A tool for documentable and reproducible analysis and research
Project description
==================
About psicons.core
==================
.. |psicons| replace:: *psicons*
Background
----------
Scientific analysis can be problematic:
* It may involve multiple steps, each using the results of the previous stage.
Making a mistake often means repeating the whole series for safety.
* Sometimes analysis chains have to be repeated on different datasets.
Sometimes, even within a single analysis, the same manipulation or test has
to be repeated with slightly different parameters.
* Even immediately after the fact, it's easy to forget what was done. 9 months
later when responding to a referee's report, it may be impossible.
* Collaborators, clients or bosses may demand accountability.
* With long but routine tasks, it's easy to get bored and make mistakes.
It this light, |psicons| is a quick and dirty hack to subvert the scons build
system for scientific analysis. Every stage of analysis is a command-line call
to a script or executable that takes *inputs* and produces *outputs*. When
scons is called, dependencies between outputs and inputs are tested and only
those stages are run that are necessary to update outputs. In addition, the
exact sequence of analyses is recorded by the build file.

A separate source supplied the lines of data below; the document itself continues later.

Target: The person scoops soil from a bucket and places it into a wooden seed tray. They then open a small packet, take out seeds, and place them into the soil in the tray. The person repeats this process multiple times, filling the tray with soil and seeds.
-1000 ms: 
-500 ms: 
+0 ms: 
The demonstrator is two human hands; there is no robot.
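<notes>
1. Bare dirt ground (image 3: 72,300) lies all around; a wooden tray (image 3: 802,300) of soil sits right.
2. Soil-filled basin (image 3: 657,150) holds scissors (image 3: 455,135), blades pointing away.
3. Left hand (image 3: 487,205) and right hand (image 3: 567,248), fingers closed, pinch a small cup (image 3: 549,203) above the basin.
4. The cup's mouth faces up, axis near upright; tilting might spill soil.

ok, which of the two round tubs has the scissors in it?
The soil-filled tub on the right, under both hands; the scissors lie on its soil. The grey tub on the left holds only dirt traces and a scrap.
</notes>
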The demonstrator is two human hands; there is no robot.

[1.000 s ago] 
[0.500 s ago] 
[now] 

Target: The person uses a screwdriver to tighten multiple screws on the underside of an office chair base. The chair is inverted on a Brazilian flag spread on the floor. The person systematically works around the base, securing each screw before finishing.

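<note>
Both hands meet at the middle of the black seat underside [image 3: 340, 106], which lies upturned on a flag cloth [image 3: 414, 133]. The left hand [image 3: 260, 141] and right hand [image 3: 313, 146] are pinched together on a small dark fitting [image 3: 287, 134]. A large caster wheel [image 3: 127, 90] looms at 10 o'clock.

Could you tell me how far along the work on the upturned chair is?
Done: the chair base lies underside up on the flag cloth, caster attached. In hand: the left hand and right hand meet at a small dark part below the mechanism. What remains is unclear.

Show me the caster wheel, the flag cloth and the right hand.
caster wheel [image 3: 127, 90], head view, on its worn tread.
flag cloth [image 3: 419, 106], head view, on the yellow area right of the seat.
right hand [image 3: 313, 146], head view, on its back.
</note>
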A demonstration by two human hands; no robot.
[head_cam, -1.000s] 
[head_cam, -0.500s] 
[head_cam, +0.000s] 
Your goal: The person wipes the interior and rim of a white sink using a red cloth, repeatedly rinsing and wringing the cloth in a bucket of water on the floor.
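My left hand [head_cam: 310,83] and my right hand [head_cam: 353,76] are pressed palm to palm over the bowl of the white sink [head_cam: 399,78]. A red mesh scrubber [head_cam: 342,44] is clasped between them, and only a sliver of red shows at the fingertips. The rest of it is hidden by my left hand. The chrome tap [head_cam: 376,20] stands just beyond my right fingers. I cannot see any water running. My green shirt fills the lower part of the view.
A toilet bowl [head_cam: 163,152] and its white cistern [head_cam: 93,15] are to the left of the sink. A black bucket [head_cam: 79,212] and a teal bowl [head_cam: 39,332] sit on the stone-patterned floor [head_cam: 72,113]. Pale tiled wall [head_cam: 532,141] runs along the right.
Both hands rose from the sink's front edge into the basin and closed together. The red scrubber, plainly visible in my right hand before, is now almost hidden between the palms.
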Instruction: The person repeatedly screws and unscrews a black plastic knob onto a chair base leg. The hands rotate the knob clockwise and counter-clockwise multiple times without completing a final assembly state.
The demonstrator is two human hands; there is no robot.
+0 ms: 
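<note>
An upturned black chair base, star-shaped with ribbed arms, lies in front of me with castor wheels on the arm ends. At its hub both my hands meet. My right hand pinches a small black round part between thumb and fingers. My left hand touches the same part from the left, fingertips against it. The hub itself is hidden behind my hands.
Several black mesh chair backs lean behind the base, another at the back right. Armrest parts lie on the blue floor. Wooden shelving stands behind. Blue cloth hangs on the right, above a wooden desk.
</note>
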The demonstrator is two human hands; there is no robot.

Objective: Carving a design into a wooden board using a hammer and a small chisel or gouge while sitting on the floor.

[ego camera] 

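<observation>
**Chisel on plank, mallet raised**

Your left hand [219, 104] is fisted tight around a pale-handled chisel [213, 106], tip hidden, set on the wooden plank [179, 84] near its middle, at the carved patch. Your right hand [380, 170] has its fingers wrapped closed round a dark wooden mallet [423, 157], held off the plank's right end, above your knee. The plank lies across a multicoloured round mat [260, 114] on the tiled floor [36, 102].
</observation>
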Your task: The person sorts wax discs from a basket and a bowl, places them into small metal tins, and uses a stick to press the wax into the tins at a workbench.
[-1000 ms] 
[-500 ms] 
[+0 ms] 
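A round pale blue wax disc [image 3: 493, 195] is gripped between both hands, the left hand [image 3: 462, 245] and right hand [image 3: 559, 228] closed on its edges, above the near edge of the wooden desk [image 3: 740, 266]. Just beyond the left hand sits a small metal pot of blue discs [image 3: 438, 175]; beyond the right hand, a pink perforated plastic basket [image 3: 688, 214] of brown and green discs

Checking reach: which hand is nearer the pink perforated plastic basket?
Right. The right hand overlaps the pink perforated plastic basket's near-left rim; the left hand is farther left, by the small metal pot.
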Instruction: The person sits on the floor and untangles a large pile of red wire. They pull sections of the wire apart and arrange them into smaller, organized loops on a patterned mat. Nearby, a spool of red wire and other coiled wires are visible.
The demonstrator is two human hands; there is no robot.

In summary, |psicons| provides:
* Repeatability: running a build file, reruns the same analysis
* Reproducibility: the build file (and custom scripts) document the steps of
the analysis
* Minimization of effort: if inputs or analysis steps are changed, only the
necessary (dependent) steps of the analysis are rerun
* Mistake-resistant: errors don't derail analysis due to reproducibility ("what
did I do") and minimization of effort (only dependent steps are repeated)
* Programmability: analysis tasks may be constructed with programatically
("repeat the analysis across this parameter range")
Status
------
*psicons* is very much a hack-and-see project, having been produced in the
aftermath of the 2009 H1N1 pandemic from the need for complex processing of
large amounts of sequence data using ad-hoc scripts and formats. It worked
well in that limited role, but is still an early release exploring the
approach. Functionality is limited and the API may change. There are other
more developed (and more specialised) alternatives. Comment is invited.
Installation
------------
The simplest way to install *psicons* is via ``easy_install`` [setuptools]_ or
an equivalent program::
% easy_install psicons.core
Alternatively the tarball can be downloaded, unpacked and ``setup.py`` run::
% tar zxvf psicons-core.tgz
% cd psicons-core
% python set.py install
It should work with just about any version of Python.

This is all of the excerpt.